**Exercise directions:**
Pull every line with the word "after" out of the entries below.

**Extracted information:**
_ _ _ _

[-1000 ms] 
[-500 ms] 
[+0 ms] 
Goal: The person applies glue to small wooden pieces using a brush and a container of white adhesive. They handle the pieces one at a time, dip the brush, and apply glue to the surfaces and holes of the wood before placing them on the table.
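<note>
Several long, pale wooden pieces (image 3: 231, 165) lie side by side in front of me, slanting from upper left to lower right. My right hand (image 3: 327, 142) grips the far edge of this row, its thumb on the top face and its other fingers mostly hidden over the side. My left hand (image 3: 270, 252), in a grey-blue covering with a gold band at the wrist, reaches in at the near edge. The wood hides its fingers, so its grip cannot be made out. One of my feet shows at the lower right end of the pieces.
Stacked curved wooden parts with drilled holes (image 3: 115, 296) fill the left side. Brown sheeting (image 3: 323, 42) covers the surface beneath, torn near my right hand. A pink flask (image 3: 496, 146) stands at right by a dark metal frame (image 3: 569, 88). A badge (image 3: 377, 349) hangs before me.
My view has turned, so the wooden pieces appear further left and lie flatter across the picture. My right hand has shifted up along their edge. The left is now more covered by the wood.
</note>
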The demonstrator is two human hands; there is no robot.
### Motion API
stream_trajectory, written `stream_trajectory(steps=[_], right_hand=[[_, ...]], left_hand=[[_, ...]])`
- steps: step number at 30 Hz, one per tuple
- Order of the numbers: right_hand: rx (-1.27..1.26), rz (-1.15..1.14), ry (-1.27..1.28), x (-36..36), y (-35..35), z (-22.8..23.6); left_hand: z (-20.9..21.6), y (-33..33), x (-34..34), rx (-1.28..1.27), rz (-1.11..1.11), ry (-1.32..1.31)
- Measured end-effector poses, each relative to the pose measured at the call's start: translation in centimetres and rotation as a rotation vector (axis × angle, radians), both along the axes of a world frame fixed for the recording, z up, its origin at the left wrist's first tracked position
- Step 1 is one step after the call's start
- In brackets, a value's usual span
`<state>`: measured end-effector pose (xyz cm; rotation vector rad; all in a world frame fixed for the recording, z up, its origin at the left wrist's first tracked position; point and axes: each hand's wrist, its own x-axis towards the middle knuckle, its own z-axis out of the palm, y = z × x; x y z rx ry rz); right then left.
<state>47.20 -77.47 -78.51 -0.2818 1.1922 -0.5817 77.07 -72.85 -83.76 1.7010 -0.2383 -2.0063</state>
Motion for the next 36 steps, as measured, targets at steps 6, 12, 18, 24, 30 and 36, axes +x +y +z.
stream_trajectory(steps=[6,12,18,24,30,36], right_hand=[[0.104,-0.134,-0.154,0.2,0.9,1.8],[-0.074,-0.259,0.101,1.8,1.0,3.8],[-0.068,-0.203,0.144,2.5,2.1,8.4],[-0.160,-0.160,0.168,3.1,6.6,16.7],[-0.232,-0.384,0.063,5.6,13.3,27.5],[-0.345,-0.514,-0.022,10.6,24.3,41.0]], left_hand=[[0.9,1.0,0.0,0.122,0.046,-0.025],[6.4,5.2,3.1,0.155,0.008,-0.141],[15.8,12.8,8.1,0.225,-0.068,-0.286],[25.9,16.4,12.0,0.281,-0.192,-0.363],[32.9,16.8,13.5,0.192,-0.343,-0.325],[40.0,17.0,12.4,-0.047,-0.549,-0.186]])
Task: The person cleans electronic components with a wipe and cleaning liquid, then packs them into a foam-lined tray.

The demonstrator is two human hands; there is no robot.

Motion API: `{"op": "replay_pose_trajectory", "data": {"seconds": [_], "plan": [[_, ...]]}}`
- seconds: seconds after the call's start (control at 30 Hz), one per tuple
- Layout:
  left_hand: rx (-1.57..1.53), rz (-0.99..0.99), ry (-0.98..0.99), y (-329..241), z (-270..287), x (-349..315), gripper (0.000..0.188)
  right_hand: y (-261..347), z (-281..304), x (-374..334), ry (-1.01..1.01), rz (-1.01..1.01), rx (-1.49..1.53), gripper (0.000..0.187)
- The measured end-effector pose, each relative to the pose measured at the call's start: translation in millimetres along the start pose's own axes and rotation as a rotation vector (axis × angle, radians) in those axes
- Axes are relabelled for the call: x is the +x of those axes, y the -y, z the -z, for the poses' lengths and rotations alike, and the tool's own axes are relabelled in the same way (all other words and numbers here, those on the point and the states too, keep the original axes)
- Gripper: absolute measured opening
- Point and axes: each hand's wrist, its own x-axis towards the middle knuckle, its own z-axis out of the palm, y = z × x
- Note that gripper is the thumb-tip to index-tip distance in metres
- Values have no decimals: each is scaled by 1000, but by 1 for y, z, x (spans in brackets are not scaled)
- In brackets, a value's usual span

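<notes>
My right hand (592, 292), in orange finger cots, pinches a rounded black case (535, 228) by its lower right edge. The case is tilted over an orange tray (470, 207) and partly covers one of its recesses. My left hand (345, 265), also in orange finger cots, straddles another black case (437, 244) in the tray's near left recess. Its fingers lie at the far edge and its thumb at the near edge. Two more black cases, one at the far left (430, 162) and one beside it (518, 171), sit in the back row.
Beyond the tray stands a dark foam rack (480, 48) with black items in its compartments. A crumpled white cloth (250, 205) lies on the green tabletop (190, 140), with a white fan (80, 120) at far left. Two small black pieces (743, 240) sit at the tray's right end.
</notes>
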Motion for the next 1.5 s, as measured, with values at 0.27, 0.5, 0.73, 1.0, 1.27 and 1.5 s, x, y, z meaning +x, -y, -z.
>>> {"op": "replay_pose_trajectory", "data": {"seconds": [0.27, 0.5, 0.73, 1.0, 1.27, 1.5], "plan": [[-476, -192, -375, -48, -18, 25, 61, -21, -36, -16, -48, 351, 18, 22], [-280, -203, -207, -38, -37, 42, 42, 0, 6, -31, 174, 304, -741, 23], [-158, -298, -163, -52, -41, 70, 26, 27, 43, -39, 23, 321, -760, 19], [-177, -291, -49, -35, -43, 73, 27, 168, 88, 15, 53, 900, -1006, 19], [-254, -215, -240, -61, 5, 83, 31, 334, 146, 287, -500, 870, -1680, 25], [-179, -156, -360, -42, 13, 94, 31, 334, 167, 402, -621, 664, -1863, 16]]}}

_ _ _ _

**Problem solution:**
- Step 1 is one step after the call's start
- seconds: seconds after the call's start (control at 30 Hz), one per tuple

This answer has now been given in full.